Required work => In the listing, find every line that has the string "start" and copy it.
○ ○ ○ ○ ○ ○ ○
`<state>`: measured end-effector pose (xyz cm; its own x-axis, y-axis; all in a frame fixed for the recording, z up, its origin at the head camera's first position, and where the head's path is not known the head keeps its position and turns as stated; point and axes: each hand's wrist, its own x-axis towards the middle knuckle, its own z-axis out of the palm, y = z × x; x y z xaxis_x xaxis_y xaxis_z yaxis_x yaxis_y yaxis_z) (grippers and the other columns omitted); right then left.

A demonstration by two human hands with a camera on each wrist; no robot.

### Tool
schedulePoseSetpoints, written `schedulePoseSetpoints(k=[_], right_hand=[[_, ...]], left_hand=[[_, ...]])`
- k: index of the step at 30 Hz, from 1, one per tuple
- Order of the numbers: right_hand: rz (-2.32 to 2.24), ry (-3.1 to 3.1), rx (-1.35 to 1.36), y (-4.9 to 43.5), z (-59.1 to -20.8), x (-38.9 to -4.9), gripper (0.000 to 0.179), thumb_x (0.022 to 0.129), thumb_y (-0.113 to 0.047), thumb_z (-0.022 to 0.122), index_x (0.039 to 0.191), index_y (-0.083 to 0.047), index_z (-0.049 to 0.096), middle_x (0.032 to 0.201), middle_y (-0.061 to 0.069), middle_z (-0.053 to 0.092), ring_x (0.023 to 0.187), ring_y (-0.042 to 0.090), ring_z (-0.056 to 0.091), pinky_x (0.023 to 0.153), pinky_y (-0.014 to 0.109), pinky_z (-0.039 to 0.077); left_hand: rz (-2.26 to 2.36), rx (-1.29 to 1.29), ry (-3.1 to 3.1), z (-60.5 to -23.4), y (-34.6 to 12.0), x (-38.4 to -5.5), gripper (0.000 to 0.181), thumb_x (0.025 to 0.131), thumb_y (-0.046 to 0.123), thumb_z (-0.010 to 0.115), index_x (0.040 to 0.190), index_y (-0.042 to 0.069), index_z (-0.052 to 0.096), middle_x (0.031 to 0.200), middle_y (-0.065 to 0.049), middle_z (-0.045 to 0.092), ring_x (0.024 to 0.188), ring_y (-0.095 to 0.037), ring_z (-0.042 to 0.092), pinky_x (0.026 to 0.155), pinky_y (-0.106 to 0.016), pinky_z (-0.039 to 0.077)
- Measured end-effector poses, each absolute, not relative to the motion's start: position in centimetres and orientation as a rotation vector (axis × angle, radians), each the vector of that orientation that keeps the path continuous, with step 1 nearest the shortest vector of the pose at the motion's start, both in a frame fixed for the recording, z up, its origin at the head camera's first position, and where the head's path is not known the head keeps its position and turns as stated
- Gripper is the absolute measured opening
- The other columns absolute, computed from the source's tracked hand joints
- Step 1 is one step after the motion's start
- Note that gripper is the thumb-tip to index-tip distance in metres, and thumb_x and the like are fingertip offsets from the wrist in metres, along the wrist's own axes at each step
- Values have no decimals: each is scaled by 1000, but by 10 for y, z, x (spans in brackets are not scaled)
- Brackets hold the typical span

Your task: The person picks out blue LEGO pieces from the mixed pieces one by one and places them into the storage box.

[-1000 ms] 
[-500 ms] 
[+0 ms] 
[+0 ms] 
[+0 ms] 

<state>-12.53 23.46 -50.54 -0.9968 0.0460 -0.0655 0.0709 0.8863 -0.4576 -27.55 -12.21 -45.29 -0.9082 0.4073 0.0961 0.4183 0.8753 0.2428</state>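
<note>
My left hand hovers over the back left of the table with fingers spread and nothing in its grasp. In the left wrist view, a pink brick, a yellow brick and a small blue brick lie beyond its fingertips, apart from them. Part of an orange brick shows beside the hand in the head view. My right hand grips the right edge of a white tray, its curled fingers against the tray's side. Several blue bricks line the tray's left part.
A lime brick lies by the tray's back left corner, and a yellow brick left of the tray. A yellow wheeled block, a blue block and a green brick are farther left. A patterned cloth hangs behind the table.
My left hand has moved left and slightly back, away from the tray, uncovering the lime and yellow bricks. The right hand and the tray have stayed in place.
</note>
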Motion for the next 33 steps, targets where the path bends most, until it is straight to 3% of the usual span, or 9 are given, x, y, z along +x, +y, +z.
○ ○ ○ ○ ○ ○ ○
Answer for this exercise =>
- Measured end-effector poses, each absolute, not relative to the motion's start: position in centimetres and orientation as a rotation vector (axis × angle, radians), each the vector of that orientation that keeps the path continuous, with step 1 nearest the shortest vector of the pose at the motion's start, both in a frame fixed for the recording, z up, its origin at the head camera's first position, and where the head's path is not known the head keeps its position and turns as stated
- Step 1 is one step after the motion's start

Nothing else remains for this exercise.